Lessons from offhsore in BMSB management

While Brown Marmorated Stink Bug (BMSB) is not established in New Zealand, our focus is on preventing it arriving here and acting swiftly to eradicate it should it be detected. However, KVH and Zespri are also preparing for how the pest would be managed within kiwifruit orchards if it were to establish here.

As part of these preparedness efforts Zespri recently organised a global BMSB teleconference to hear about impacts, management approaches and research efforts across global production areas. Updates were provided from Italy, China, France, USA, and a research update from New Zealand.

In Italy, BMSB has been present since 2012 but is so far restricted to northern areas. Damage to horticulture has been reported since 2015 with peak damage to kiwifruit production being July and August (leading up to harvest). Bugs are typically found in the morning, at the top of vines, near orchard borders. Growers are setting up nets on the borders of their orchards, using hail nets above and on the sides. This type of netting is considered cheap and relatively effective in reducing impacts to crops, but not eliminating damage altogether as the smaller BMSB nymphs (but not adults) are still able to enter through the mesh. Some growers are experimenting with smaller 2.2mm mesh to provide greater exclusion at keeping the bugs out. Studies are underway in Italy to better understand the use of trap crops, and whether a certain combination of sacrificial crops grown in close proximity to kiwifruit can provide a window of protection until kiwifruit are harvested.

In China, BMSB populations are at their peak just before harvest, as has been noted in Italy. Other research projects underway here have confirmed BMSB has an impact on storage quality as fruit softens more quickly, and orchards with the worst damage need to remove fruit from coolstore earlier as storage life is shortened.

In France, BMSB has only recently been detected in 2018, but already impacts to horticulture are being observed. The use of hail netting around French orchards is now considered best practice, with insect proof netting even better if possible. Researchers have compared Rescue (reusable hanging lure) and Fisher (pyramid shaped lure that sits on the ground) pheromone traps and found that the Rescue type seems to do better with catches peaking in August - in line with general population peak - for both adults and juveniles.

In the USA, a gold kiwifruit grower based in Alabama estimated that fruit loss attributed to BMSB may have been around 50%. Again, numbers of the bug peaked just before harvest (August and September).

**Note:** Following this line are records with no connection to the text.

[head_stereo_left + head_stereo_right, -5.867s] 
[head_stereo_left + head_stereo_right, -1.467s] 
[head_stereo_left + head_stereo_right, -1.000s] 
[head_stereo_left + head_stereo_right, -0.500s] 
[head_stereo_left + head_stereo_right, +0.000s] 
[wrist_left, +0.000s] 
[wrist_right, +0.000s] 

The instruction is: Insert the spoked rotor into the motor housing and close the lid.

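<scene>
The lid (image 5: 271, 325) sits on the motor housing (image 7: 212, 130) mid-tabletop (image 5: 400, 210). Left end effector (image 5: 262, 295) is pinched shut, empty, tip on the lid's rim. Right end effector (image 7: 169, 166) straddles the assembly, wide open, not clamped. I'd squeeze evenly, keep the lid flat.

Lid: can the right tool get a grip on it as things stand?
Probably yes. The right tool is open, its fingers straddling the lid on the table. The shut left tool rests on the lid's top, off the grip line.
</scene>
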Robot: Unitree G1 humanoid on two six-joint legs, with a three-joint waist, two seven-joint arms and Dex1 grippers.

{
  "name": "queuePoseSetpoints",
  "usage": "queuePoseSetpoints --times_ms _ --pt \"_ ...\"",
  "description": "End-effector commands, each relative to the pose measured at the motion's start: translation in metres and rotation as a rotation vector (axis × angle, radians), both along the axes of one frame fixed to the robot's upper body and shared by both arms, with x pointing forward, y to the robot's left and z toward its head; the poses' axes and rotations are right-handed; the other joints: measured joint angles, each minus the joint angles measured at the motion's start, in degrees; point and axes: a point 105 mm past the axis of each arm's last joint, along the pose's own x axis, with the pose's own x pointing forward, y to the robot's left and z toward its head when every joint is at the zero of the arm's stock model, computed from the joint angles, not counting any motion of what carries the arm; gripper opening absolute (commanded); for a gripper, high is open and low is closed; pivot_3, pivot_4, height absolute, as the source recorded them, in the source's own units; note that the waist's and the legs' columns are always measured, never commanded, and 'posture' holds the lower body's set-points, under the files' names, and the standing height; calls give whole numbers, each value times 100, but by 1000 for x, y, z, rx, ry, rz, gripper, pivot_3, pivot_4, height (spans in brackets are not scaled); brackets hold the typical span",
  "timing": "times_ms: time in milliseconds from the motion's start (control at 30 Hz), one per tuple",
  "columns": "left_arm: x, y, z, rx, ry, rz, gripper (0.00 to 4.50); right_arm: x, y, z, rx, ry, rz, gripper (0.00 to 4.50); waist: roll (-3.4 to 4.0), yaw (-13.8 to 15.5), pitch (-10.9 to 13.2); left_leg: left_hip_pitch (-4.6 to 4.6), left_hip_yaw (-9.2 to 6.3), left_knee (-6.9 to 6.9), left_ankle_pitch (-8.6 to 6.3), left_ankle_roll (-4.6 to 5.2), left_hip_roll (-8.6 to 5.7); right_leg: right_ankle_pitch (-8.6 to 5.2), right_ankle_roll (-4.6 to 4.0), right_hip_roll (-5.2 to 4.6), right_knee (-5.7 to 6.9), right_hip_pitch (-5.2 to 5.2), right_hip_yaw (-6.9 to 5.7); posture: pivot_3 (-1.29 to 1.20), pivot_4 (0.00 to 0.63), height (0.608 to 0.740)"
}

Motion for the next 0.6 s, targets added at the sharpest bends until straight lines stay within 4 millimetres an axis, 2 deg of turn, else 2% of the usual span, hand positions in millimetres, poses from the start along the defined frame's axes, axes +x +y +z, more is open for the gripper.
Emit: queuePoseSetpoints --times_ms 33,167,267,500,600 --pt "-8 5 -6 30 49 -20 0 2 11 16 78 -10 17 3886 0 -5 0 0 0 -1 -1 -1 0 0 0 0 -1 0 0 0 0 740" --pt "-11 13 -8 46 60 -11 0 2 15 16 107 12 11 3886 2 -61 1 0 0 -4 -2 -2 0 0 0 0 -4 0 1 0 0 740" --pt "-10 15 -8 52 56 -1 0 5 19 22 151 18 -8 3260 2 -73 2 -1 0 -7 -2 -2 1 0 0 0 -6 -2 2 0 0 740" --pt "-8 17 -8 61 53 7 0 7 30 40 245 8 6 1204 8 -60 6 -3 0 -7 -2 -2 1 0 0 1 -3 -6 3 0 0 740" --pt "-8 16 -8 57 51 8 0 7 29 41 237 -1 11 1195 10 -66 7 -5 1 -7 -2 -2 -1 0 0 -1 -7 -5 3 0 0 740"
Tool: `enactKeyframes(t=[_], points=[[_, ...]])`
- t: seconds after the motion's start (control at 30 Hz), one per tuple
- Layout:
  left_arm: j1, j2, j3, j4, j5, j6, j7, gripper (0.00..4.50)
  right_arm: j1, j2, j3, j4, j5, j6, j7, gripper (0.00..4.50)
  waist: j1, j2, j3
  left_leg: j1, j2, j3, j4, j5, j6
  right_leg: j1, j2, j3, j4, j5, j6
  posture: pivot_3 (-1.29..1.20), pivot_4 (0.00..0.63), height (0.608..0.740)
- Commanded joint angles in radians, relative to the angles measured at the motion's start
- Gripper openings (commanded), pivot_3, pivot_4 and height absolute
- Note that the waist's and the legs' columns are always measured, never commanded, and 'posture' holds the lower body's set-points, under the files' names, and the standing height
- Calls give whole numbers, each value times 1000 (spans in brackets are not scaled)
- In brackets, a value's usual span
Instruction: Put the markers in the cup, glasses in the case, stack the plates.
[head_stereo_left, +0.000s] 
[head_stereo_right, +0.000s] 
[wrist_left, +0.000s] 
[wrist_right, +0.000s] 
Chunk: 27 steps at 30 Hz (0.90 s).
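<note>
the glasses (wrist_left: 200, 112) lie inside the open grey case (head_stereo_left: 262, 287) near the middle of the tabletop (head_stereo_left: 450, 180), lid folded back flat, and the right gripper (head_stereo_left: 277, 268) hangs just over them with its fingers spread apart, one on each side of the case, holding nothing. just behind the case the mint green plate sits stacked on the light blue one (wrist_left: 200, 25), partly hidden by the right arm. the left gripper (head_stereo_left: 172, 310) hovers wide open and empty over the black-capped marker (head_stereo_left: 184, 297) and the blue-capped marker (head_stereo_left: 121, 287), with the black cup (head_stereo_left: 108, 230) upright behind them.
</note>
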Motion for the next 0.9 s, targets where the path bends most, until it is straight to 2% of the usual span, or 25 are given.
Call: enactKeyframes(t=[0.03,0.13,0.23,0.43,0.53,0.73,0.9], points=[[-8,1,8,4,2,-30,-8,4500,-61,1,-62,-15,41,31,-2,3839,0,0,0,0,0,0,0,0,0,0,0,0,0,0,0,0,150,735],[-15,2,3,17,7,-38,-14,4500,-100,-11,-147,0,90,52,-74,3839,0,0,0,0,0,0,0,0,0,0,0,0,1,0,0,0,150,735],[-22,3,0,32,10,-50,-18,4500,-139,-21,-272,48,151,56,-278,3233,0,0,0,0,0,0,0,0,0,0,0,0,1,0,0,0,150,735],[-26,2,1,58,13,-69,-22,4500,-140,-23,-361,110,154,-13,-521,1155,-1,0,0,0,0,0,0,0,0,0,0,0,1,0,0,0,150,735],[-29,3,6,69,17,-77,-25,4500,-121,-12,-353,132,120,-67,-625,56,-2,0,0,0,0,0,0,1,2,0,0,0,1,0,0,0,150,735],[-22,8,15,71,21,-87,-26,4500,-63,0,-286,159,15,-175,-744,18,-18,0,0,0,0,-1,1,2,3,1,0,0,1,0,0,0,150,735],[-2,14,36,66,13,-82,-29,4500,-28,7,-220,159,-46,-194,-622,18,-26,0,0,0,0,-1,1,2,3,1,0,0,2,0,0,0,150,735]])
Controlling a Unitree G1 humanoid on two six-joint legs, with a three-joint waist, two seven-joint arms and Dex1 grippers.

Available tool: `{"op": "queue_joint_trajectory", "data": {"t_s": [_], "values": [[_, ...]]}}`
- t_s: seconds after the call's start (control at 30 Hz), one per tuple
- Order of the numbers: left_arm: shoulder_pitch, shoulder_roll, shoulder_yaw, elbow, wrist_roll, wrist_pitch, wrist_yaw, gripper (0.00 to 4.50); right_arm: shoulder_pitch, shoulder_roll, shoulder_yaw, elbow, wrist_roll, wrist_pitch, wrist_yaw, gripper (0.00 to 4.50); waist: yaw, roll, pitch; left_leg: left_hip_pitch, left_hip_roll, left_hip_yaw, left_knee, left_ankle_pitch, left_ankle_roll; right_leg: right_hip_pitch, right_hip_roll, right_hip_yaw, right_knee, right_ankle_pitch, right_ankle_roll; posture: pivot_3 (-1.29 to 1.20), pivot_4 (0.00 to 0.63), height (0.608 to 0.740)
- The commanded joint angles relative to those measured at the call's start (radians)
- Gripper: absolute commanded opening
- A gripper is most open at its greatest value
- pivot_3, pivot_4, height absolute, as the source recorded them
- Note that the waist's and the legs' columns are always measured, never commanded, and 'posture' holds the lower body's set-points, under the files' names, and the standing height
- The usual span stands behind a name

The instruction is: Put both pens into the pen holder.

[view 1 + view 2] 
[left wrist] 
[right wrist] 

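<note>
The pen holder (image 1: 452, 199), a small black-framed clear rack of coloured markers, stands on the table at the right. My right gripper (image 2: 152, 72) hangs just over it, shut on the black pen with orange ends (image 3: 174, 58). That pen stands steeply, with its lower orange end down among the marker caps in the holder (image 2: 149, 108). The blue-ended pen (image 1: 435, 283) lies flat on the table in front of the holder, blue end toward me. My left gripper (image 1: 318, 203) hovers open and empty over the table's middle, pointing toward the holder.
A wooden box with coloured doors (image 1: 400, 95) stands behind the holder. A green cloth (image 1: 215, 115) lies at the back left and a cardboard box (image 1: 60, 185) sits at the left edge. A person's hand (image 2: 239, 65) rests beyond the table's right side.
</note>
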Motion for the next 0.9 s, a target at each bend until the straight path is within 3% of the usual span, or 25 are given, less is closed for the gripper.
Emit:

Traps have been used and caught up to 100 bugs a week. The grower has experimented with trap crops (sorghum, sunflower, corn, soybean, cotton) as well as gardens around the crops. All have shown some potential, but none have successfully controlled BMSB numbers. Chemical trials of products permitted for use on kiwifruit have demonstrated a limited effect.

KVH and Zespri will continue to get updates from across global production areas and share information with growers so that as an industry, we can implement practices that will reduce impacts in the event of a BMSB population being found in New Zealand.

BMSB is the current focus of many research projects within our Kiwifruit Biosecurity Research Portfolio and amongst aligned research providers. At a national level under the BMSB Council (with the Ministry for Primary Industries (MPI)) this is mostly focused on improving preparedness for a response to increase the likelihood of eradicating this pest, or reducing numbers to a level that will reduce subsequent impacts to New Zealand.